But if you do that(post a node's data back to server even if the convergence fail), you are making a failed node's data available to other nodes, and they might use it to build further configs, which is wrong, its a wrong assumption. When I query chef server for an attribute (say mysql_server_version) i assume that the node has successfully converged. The fact that this attribute is available, proves this (unless you do something fishy).
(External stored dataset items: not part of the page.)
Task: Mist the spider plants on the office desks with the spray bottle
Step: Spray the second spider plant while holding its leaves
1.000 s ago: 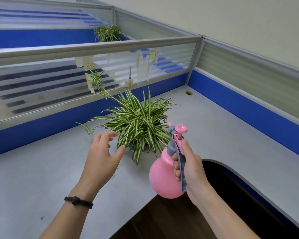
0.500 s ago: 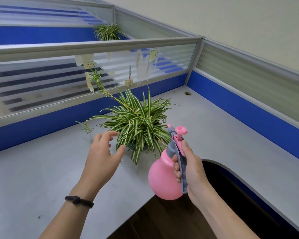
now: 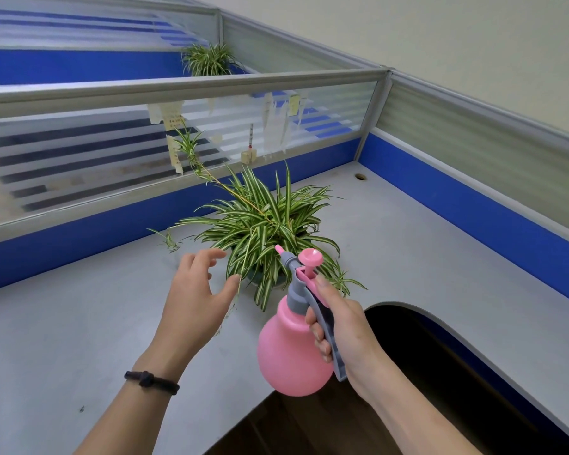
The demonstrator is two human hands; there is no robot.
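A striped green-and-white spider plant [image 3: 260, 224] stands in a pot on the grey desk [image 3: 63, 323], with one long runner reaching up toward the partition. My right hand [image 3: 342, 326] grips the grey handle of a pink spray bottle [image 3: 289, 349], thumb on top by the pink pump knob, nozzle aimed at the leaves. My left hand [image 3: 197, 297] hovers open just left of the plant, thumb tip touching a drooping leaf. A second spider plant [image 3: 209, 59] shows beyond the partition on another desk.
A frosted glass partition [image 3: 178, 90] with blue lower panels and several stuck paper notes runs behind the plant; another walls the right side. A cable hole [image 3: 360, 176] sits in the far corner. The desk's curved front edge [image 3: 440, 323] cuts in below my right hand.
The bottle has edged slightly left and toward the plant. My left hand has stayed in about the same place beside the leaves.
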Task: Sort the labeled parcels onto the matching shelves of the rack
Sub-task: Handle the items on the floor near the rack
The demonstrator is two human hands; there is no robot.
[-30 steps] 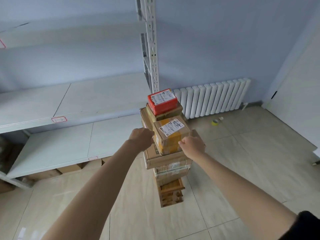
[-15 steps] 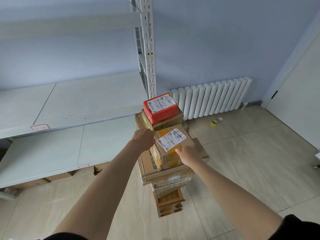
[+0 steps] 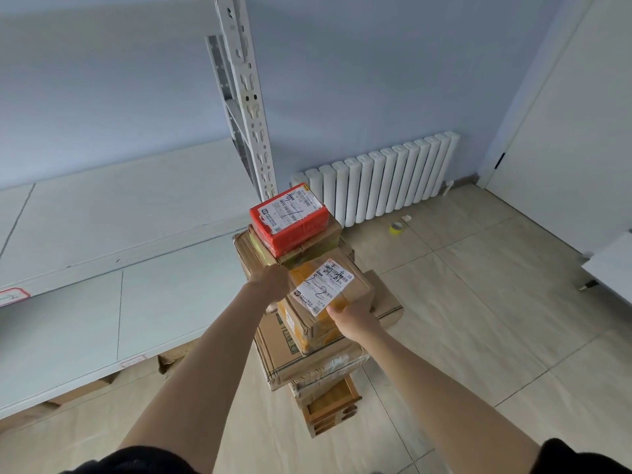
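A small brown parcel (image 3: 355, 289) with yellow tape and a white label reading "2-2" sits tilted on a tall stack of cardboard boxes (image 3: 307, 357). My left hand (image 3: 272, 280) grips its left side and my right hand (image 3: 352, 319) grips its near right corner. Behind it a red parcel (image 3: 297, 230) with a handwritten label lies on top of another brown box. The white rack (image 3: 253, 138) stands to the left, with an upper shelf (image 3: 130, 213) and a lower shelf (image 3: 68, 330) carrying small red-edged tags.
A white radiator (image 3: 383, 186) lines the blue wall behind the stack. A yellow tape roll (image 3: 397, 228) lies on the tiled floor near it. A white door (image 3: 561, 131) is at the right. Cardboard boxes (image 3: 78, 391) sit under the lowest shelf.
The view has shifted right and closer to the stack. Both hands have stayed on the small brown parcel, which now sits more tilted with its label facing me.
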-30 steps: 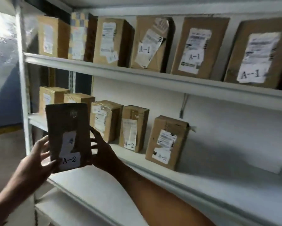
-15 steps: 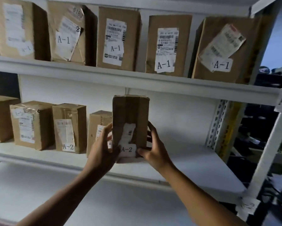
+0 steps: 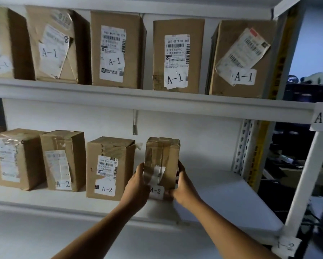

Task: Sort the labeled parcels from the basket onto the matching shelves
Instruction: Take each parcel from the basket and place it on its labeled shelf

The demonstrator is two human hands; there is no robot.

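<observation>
I have a single head-worn wide-angle view, looking forward and slightly up at a white rack from close range, near enough that both forearms reach in from 6 o'clock and the hands meet just below centre. The upper shelf (image 3: 119,98) runs across from 9 to 3 o'clock, the lower shelf (image 3: 222,199) fills the bottom half, and the rack's right upright (image 3: 306,180) stands at 3 to 4 o'clock. With no second camera, no part is shared, and the wide lens bows the edges.

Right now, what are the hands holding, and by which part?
Both hold the A-2 parcel by its lower sides: left hand on the left side, right hand on the right.
</observation>
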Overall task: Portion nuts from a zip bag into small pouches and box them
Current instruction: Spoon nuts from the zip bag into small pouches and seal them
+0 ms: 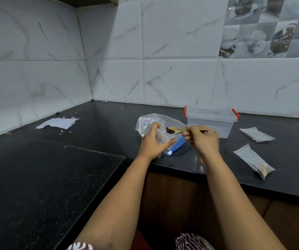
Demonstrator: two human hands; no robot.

But if we follow your logic, we have to do an additional check other than search just to ensure if its actually a working node,
isn't it


On Mon, Feb 4, 2013 at 10:47 AM, Jay Pipes < " target="_blank"> > wrote:
On 02/04/2013 01:41 PM, Adam Jacob wrote:
> On 2/4/13 9:27 AM, "Jay Pipes" < "> > wrote:
>> Yes, we ended up having to use node.save in a Galera cluster cookbook
>> were were using when we saw that Chef searches were entirely
>> non-deterministic if you were relying on attributes that would only be
>> set if the chef-client run had succeeeded. It's a major design flaw, IMHO.
>
> One man's design flaw is another mans safety feature. :)

Chef seems to have a lot of safety features.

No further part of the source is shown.